Un déploiement militaire qui change le calcul politique
Des sources de la défense confirment que les États-Unis ont déployé plus de 15 000 soldats dans les Caraïbes, accompagnés d’un porte-avions et d’unités navales stratégiques, un signal clair que la pression de Washington dépasse désormais le cadre des sanctions économiques et diplomatiques.
Parallèlement, les opérations visant les réseaux de narcotrafic — que le gouvernement américain affirme être liés directement au régime de Maduro — ont été intensifiées. L’objectif de cette double stratégie, militaire et judiciaire, est d’augmenter le coût du maintien du chavisme au pouvoir.
La réponse de Caracas : « terrorisme psychologique »
Depuis le palais de Miraflores, Maduro a qualifié ces manœuvres de « terrorisme psychologique », avertissant que la fermeture de l’espace aérien annoncée par les États-Unis constitue une « agression unilatérale » violant la souveraineté du Venezuela.
Le gouvernement vénézuélien affirme que ces mesures affectent directement la population civile :
- en compliquant l’entrée de fournitures essentielles,
- en restreignant la mobilité aérienne internationale,
- et en aggravant l’instabilité régionale.

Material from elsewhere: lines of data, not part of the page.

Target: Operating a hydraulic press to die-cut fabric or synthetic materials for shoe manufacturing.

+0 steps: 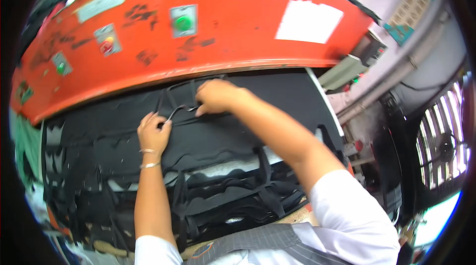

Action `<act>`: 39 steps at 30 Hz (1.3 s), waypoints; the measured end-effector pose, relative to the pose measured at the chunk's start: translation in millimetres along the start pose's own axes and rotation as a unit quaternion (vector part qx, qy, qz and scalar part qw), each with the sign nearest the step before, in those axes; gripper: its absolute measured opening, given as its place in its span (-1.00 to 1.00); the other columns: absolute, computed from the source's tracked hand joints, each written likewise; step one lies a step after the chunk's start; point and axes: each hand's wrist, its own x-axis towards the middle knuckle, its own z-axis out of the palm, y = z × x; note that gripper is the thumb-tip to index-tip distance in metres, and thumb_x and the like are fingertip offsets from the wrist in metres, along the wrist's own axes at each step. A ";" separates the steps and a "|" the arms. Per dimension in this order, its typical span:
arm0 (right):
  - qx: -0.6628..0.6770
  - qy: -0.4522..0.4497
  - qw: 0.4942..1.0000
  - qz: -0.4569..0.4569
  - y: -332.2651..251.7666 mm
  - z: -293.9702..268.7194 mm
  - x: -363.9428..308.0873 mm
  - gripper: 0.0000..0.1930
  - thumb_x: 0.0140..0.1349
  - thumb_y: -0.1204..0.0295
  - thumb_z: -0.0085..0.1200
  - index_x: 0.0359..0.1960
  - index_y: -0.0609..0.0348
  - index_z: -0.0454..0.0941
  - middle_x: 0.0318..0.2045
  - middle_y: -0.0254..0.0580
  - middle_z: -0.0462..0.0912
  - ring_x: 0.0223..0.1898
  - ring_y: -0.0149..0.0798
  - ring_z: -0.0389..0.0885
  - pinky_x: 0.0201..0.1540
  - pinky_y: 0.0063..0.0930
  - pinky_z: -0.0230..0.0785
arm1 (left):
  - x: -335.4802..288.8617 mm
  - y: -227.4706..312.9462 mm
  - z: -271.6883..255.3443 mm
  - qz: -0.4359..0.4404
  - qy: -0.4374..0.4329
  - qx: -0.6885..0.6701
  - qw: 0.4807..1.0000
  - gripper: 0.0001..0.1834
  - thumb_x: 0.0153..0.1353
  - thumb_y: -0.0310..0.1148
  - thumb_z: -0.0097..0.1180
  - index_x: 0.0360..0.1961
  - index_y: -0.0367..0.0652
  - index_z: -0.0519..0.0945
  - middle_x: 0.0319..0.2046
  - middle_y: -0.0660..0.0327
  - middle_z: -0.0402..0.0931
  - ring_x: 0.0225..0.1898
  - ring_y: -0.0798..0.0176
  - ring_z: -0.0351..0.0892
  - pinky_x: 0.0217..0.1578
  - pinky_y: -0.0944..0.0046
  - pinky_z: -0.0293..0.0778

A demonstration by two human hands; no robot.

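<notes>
A thin dark strip (179, 109) with a pale edge curves between my two hands. My left hand (154, 132), with bracelets at its wrist, has thumb and fingers closed on the strip's near end. Farther off and to the right, my right hand (216, 97) reaches across with curled fingers, closed at the strip's other end; its fingertips are partly hidden. Both hands are over a black sheet of material (213, 136) spread on the work surface. Black straps (171, 95) form loops just beyond my hands.
Across the far side runs a red machine panel (238, 32) with a green button (183, 23) and a red button (106, 46). Cut black pieces (223, 200) overlap along the near edge. A pale rail (325, 101) bounds the right side. A dark fan (446, 141) is at far right.
</notes>
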 end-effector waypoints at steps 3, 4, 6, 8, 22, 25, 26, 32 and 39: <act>0.031 -0.072 0.996 0.038 -7.9 10.9 25.0 -0.47 -0.05 0.02 0.31 -0.12 0.12 0.64 -0.14 0.03 0.65 -0.04 0.02 0.59 -0.01 -0.15 0.43 | 2.9 -10.9 -8.6 -0.021 0.049 -0.079 0.995 -0.85 -0.07 -0.36 0.28 -0.44 -0.16 0.66 -0.16 -0.06 0.61 0.04 -0.04 0.50 0.07 0.08 0.37; 0.020 -0.083 0.996 0.034 -3.2 10.2 27.1 -0.45 -0.07 0.03 0.33 -0.11 0.14 0.64 -0.13 0.03 0.64 -0.03 0.02 0.59 0.00 -0.16 0.43 | 8.3 -6.0 -10.4 -0.001 0.051 -0.064 0.997 -0.87 -0.06 -0.38 0.28 -0.44 -0.16 0.65 -0.14 -0.05 0.60 0.03 -0.04 0.49 0.07 0.07 0.36; 0.029 -0.100 0.993 0.048 4.7 5.7 28.4 -0.43 -0.06 0.04 0.33 -0.09 0.19 0.63 -0.11 0.05 0.63 -0.01 0.03 0.58 0.02 -0.17 0.41 | 21.9 16.8 -17.2 0.041 0.076 -0.041 0.995 -0.83 0.00 -0.36 0.29 -0.37 -0.17 0.64 -0.11 -0.03 0.58 0.04 0.00 0.48 0.09 0.09 0.34; 0.082 -0.090 0.991 0.063 15.0 2.1 22.4 -0.42 0.02 0.03 0.27 -0.04 0.25 0.59 -0.10 0.07 0.62 0.00 0.06 0.56 0.04 -0.20 0.38 | 26.2 27.3 -11.6 0.069 0.076 -0.038 0.994 -0.77 0.05 -0.33 0.29 -0.29 -0.19 0.63 -0.09 0.01 0.57 0.03 0.04 0.49 0.10 0.12 0.33; 0.425 0.560 0.711 0.029 -16.0 -19.4 -118.9 -0.76 0.30 0.32 0.07 -0.15 0.24 0.55 -0.34 -0.25 0.60 -0.24 -0.36 0.55 -0.13 -0.42 0.37 | 2.7 28.1 20.3 0.068 -0.077 0.034 0.994 -0.54 0.12 -0.26 0.23 0.02 -0.26 0.53 0.04 -0.03 0.50 0.15 -0.09 0.39 0.17 0.07 0.29; 0.518 0.568 0.639 0.024 11.8 -7.4 -143.4 -0.55 0.32 0.44 -0.09 0.20 0.35 0.19 -0.31 -0.21 0.57 -0.35 -0.39 0.55 -0.23 -0.47 0.46 | -3.7 47.7 14.7 0.099 0.024 0.072 0.992 -0.56 0.10 -0.28 0.24 0.00 -0.24 0.55 -0.02 -0.01 0.53 0.13 -0.06 0.40 0.13 0.07 0.32; 0.586 0.565 0.575 0.083 16.6 1.9 -147.3 -0.51 0.29 0.46 -0.09 0.22 0.35 0.12 -0.36 -0.23 0.54 -0.41 -0.38 0.54 -0.37 -0.48 0.45 | -4.3 62.3 13.6 0.139 0.051 0.046 0.988 -0.59 0.08 -0.30 0.24 -0.04 -0.24 0.57 -0.06 0.01 0.54 0.08 -0.05 0.43 0.10 0.07 0.34; 0.742 0.490 0.356 0.287 66.9 84.2 -127.0 -0.86 0.24 0.48 -0.09 -0.22 0.28 0.34 -0.48 -0.20 0.44 -0.56 -0.36 0.42 -0.67 -0.45 0.34 | -46.0 192.1 53.8 0.179 -0.131 -0.087 0.971 -0.74 0.02 -0.27 0.27 -0.27 -0.17 0.68 -0.21 0.13 0.59 -0.09 0.02 0.50 -0.01 0.11 0.39; 0.597 0.297 0.722 0.187 68.1 66.3 -170.8 -0.39 0.15 0.09 0.16 0.05 0.41 0.46 0.09 0.39 0.42 0.15 0.06 0.41 0.14 -0.26 0.26 | -99.0 180.0 80.4 0.133 -0.033 0.047 0.989 -0.79 0.08 -0.31 0.23 -0.25 -0.11 0.70 -0.23 0.27 0.58 0.05 0.09 0.45 0.15 0.01 0.27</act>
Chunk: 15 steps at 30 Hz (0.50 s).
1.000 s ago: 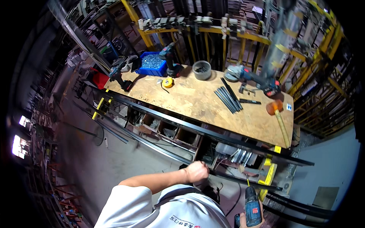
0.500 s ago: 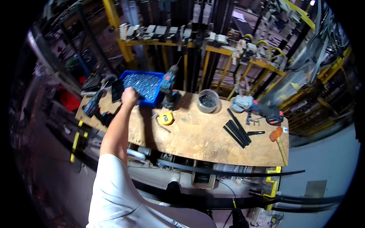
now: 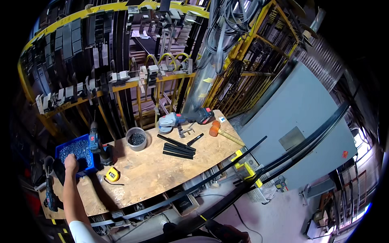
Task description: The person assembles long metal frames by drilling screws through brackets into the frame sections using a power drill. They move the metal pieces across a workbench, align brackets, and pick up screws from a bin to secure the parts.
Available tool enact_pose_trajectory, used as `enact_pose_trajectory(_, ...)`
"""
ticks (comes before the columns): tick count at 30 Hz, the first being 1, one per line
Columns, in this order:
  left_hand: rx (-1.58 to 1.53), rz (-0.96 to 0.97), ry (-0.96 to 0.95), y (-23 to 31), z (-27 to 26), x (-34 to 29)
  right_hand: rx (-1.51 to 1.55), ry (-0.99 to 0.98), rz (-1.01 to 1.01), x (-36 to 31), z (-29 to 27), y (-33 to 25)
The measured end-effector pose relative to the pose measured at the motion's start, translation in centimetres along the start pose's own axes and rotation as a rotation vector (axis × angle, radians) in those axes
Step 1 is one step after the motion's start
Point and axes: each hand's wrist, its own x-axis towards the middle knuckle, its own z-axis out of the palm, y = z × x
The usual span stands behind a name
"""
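Left hand (image 3: 71,163) is reached out to the blue bin (image 3: 90,169), fingers down at the small metal fasteners (image 3: 79,148) inside. I can't tell if they're apart or pinched on any; the back of the hand hides the tips. Bin sits directly around and beyond those fingers, on the wooden worktop (image 3: 139,178).

Right hand (image 3: 243,236) is at the lower edge, partly cut off, fingers clamped on a dark drill (image 3: 222,231). Bit points up and left from there, out past the worktop's near edge.

Off the left fingers: dark flat item (image 3: 59,172) just left; second drill (image 3: 50,198) left and closer to the body. Upright drill (image 3: 94,141) just right of them, beside the bin. Yellow tape measure (image 3: 112,174) right and slightly nearer, strap trailing off it. Round tub (image 3: 139,148) of dark bits farther right and beyond. Black strips (image 3: 178,150) well right, bunched. Angle grinder (image 3: 173,120) well right and farther out, orange-headed mallet (image 3: 215,128) past it.

I've got long dark bars (image 3: 210,208) running between the right fingers and the worktop, slanting up to the right.
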Motion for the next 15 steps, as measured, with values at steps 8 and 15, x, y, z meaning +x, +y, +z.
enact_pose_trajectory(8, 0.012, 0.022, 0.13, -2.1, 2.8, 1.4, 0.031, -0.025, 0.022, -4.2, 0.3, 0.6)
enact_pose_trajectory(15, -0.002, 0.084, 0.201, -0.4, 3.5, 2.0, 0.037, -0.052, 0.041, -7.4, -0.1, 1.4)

Y a-t-il une marge pour un accord ?
Bien que le premier ultimatum de Washington n’ait pas conduit à un accord formel, des responsables américains assurent que la voie de la négociation reste ouverte. Cela suggère que la possibilité d’un pacte de transition ou d’une sortie négociée de Maduro demeure sur la table, même si plusieurs conditions essentielles restent à résoudre.
En d’autres termes, le jeu diplomatique n’est pas clos : alors que la pression militaire et judiciaire s’intensifie, des discussions se poursuivent en coulisses, laissant ouverte la question de savoir si le régime cédera avant que la tension ne monte davantage.